Substituting this for BF8 in
=RIGHT(BF8;LEN(BF8)-FIND(".";BF8))
yields this
=RIGHT(RIGHT(B8; 4);LEN(RIGHT(B8; 4))-FIND(".";RIGHT(B8; 4)))
which can be simplified as
=RIGHT(RIGHT(B8; 4);4-FIND(".";RIGHT(B8; 4)))
So that's the answer to your question.
But note that this will fail when parsing e-mail addresses whose top-level domain name has more than 3 characters! So it won't work for e.g. test#test.info. Note that top-level domains can be up to 63 characters long!
In this earlier answer, I give a more general solution to this problem, not limited to searching a predetermined number of characters from the right.
=MID(B8;FIND(CHAR(1);SUBSTITUTE(B8;".";CHAR(1);LEN(B8)-LEN(SUBSTITUTE(B8;".";""))))+1;LEN(B8))
returns everything after the last . in the string.

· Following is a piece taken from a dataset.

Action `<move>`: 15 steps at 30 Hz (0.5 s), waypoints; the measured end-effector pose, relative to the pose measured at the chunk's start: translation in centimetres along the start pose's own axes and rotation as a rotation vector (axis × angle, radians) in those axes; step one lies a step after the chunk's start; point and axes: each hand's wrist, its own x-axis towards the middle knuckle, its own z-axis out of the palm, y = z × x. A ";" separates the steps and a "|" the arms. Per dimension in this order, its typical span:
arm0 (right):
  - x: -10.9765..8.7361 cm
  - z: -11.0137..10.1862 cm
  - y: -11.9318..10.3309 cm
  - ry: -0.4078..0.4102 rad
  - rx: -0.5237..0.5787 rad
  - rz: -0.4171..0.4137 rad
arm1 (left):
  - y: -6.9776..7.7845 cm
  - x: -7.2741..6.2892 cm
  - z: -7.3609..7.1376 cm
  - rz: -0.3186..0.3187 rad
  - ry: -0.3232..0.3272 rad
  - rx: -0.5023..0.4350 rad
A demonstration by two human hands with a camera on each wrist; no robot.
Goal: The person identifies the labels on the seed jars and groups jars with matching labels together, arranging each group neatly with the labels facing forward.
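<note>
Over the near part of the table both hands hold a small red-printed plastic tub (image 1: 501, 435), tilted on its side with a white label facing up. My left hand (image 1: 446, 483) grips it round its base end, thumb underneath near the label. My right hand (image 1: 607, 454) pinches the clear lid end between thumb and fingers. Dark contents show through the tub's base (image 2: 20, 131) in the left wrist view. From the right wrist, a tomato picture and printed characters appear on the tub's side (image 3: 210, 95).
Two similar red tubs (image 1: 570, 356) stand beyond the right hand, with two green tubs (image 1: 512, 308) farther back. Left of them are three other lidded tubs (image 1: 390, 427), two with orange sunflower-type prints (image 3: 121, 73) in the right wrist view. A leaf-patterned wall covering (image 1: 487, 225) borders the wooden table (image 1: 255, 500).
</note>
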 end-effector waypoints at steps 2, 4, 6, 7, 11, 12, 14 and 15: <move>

Dot character may appear in left part if e-mail, like: john.johnson#email.com
So, you can't just find "." you need firstly find #, then find dot in right substring.
Tehese are your steps:
1. =FIND("#"; B8)
find # character place
2. =RIGHT(B8;LEN(B8) - FIND("#"; B8))
get substring right from #
3. =FIND(".";RIGHT(B8;LEN(B8) - FIND("#"; B8)))
find "." in step 2 substring
4. =RIGHT(RIGHT(B8;LEN(B8) - FIND("#"; B8)); LEN(RIGHT(B8;LEN(B8) - FIND("#"; B8))) - FIND(".";RIGHT(B8;LEN(B8) - FIND("#"; B8))))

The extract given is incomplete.